#### [What is required]
For every line in the material below that holds "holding", report the line.

++++++++++

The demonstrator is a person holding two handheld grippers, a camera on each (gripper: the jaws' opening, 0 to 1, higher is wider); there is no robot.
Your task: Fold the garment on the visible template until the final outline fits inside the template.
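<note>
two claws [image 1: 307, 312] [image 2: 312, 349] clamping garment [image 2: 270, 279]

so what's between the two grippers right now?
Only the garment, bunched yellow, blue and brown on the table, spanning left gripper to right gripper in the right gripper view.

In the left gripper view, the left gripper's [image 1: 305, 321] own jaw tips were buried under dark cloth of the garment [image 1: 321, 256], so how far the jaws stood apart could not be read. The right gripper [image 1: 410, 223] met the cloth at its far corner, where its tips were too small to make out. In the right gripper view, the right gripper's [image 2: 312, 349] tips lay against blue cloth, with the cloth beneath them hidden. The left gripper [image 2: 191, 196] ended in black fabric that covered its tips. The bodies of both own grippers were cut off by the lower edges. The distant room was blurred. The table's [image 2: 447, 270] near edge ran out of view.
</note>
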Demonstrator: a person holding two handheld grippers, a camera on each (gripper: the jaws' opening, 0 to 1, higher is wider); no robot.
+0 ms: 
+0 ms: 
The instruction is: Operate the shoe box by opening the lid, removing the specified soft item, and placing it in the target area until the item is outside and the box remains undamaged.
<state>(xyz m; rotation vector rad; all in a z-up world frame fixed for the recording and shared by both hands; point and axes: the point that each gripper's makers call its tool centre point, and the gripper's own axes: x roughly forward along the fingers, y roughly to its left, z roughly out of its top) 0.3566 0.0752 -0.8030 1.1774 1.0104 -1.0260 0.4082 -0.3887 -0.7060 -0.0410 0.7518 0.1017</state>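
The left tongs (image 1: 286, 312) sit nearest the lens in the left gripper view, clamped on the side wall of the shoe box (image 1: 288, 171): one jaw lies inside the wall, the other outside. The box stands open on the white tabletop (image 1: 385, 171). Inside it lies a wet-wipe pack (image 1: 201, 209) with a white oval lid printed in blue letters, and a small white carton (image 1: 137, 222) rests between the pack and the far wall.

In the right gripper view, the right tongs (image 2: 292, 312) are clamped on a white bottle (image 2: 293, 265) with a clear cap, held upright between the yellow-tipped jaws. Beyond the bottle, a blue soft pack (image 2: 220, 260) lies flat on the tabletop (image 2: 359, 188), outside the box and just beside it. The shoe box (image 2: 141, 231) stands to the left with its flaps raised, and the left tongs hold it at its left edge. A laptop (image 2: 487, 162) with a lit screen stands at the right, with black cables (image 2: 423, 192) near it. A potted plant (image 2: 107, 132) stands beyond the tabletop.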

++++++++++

#### [Response area]
The demonstrator is a person holding two handheld grippers, a camera on each (gripper: the jaws' opening, 0 to 1, higher is wider); there is no robot.
Demonstrator: a person holding two handheld grippers, a camera on each (gripper: the jaws' opening, 0 to 1, higher is wider); no robot.

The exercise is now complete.